Auch dieser war vermeintlich ein deutlich jüngerer Mann, als der Angeklagte es in Wirklichkeit ist. „Also wusste Ihre WhatsApp-Bekannte bis zum Schluss nicht, wie Sie wirklich aussehen?“, fragte die Vorsitzende Richterin den Angeklagten. Dieser nickt.
Prozess in Hamburg: Mutter der Kinder ist bereits rechtskräftig verurteilt
Die Unwissenheit wird sich spätestens kommende Woche ändern. Dann soll Nicola R. im Prozess als Zeugin gehört werden. Und dann wird sie sehen, dass der Mann, den sie mit Fotos von sich und ihren missbrauchten Kindern versorgt hat, keinen Tag jünger aussieht als die 75 Jahre, die er tatsächlich ist. Sie wird einen Mann erleben, der, nachdem er vor einigen Monaten einen Herzinfarkt erlitt, weiterhin kränklich aussieht, im Rollstuhl in den Verhandlungssaal geschoben und dort von einer Ärztin betreut wird.

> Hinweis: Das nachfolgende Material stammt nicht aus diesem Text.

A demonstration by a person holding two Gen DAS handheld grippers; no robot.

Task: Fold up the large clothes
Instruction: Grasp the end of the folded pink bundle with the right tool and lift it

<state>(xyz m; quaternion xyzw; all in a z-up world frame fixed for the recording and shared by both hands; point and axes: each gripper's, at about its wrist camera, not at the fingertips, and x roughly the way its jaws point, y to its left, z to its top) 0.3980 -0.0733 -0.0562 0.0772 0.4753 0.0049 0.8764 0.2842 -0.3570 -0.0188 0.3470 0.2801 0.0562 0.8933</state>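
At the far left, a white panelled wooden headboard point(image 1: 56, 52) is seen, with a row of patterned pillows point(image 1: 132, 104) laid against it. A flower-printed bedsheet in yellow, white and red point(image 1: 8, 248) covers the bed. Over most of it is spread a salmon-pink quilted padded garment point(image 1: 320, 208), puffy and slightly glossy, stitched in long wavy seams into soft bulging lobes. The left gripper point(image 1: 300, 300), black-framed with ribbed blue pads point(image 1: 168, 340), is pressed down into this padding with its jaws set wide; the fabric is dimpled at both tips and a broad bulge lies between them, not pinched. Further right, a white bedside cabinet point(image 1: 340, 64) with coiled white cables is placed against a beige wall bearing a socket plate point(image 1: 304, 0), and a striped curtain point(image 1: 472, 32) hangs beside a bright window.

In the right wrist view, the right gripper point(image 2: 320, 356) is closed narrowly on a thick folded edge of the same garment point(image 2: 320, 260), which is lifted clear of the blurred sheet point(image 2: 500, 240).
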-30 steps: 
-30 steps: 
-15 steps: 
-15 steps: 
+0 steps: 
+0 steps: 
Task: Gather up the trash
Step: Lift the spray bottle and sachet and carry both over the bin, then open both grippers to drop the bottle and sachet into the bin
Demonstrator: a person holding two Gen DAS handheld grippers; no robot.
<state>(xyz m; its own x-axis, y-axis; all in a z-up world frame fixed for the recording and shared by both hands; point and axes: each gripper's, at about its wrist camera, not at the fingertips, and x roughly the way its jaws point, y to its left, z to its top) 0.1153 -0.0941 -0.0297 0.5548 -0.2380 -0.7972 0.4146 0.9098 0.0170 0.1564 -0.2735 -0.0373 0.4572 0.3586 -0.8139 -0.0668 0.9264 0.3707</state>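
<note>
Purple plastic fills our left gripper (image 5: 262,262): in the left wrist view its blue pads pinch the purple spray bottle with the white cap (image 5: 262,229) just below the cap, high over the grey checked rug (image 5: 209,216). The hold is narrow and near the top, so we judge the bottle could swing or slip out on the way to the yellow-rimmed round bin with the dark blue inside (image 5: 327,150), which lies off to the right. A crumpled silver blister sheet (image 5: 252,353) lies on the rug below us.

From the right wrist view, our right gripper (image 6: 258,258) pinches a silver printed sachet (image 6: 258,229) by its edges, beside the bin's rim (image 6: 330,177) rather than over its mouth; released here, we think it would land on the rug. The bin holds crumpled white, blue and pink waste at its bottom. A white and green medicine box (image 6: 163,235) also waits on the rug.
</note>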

Die Mutter der beiden missbrauchten Mädchen und des Jungen wurde wegen der Taten zulasten ihrer Kinder bereits im Jahr 2020 zu fünf Jahren und drei Monaten Freiheitsstrafe verurteilt. Die 40-Jährige habe sich des schweren sexuellen Missbrauches von Kindern sowie Herstellung von Kinderpornografie schuldig gemacht, war das zuständige Landgericht Dortmund überzeugt. Die Entscheidung ist rechtskräftig. Die Frau sitzt ihre Strafe bereits ab.
In ihrem Prozess hatte die damals 37 Jahre alte Angeklagte gesagt, dass Jakob N. sie dazu gedrängt habe, sich an ihren Kindern zu vergehen und dies zu filmen und zu fotografieren. Dass sie den Aufforderungen nachgegeben habe, tue ihr inzwischen sehr Leid. Ihre drei Kinder sind in staatlicher Obhut.